⚙️ Test Setup & Guidelines¶

Automated testing ensures the long-term reliability and maintainability of the metadata generation platform.
This chapter describes the structure, conventions, and execution of all test suites — from database-integrated lineage validation to pure logic modules such as naming, hashing, and validators.

The goal is to keep the test environment pragmatic yet powerful:
- Realistic database tests verify dataset and lineage creation using Django’s ORM.
- Pure logic tests ensure correctness of naming, hashing, and SQL generation — without any database dependency.
- Template tests define the expected behavior of the upcoming SQL Preview pipeline.
- SQL preview tests also validate error surfacing and policy violations

Together, these tests form the foundation for confident releases and safe refactoring across the platform.

🔧 1. Overview¶

This project uses pytest with pytest-django for both database-integrated and pure-logic testing.
All tests are located in core/tests/ and organized by logical area.

Layer	Scope	Example file
Database / Metadata	Validates `TargetDataset`, `TargetDatasetInput`, and lineage integrity.	`test_target_lineage.py`
Generation (Logic)	Tests for hashing, naming, and validators.	`test_generation_hashing_and_naming.py`, `test_generation_validators.py`
SQL Preview (Templates)	These template tests show expected behavior for preview rendering.	`test_sql_preview_*.py`
Smoke & Import Tests	Sanity check for Django setup and module imports.	`test_smoke.py`

🔧 2. Running Tests¶

From the project root:

# Run all tests
python runtests.py

🔧 3. Database Tests¶

Tests that use Django models automatically create a temporary test database (e.g. test_elevata) and destroy it afterward.
Your production data is never touched.

Fixtures that use the database are defined in core/tests/conftest.py:

source_system_sap
source_dataset_sap_customer
target_schemas
raw_stage_rawcore_datasets

These fixtures provide a realistic Raw → Stage → Rawcore dataset chain for lineage validation.

🔧 4. Logic-Only Tests¶

Logic-based modules (e.g. hashing, naming, validators, logical_plan)
are tested purely in memory — no Django setup or migrations required.
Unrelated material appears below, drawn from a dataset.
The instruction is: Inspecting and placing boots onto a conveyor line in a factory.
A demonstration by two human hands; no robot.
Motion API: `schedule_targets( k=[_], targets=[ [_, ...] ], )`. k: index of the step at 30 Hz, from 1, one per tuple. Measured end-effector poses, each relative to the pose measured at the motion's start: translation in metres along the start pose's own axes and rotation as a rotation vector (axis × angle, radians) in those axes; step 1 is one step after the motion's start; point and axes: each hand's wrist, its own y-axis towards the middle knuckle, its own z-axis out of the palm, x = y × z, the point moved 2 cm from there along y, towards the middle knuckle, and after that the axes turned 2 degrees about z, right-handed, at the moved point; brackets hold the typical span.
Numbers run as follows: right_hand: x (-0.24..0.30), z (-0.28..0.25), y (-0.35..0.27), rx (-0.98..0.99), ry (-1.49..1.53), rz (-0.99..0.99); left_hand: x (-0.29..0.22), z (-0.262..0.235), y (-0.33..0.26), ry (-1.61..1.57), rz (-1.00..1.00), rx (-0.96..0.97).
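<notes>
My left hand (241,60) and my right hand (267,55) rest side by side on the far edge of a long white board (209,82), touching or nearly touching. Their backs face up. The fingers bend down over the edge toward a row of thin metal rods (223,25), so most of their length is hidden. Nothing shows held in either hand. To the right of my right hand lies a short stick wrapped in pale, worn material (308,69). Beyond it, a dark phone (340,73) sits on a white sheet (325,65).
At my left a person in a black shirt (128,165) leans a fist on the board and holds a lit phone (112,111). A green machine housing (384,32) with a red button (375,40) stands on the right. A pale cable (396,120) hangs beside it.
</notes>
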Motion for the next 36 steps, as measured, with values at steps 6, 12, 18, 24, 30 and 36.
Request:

They are fast, deterministic, and ideal for CI pipelines.

Examples:

test_generation_hashing_and_naming.py
test_generation_validators.py
test_logical_union.py

🔧 5. Skipped SQL Preview Tests¶

Files under test_sql_preview_* are template tests for the future SQL Preview pipeline. They describe expected output patterns.

To activate them later:

Implement your SQL preview renderer (e.g. build_preview_sql() in preview.py).
Update the import paths in the test files.
Remove the @pytest.mark.skip decorators.

Example command once wired:

python runtests.py

🔧 6. Local and CI Execution¶

🧩 Local execution¶

Run all tests using:

python runtests.py

Run a specific file (verbose mode):

python runtests.py core/tests/test_generation_validators.py -v

Run only tests matching a keyword:

python runtests.py -k "hashing"

🔧 7. CI Integration¶

If you use GitHub Actions or GitLab CI, your step can simply call the same command:

- name: Run tests
  run: |
    pip install -r requirements-dev.txt
    python runtests.py --maxfail=1

Optional flags:
- --reuse-db speeds up local test runs
- --cov enables coverage reports (requires pytest-cov)

🔧 8. Conventions¶

Indentation: 2 spaces (consistent with project code style)
Comments: English, concise, and descriptive
Naming pattern:
Test files: test_*.py
Test functions: test_*
Database fixtures: defined in core/tests/conftest.py
Logic-only tests: may use lightweight dummy classes (no mocks)

🔧 9. Recommended Next Steps¶

Add pytest-cov for coverage tracking: bash pip install pytest-cov python runtests.py --cov=metadata
Integrate pre-commit hooks to ensure consistent formatting.
Gradually unskip SQL preview tests as the rendering pipeline evolves.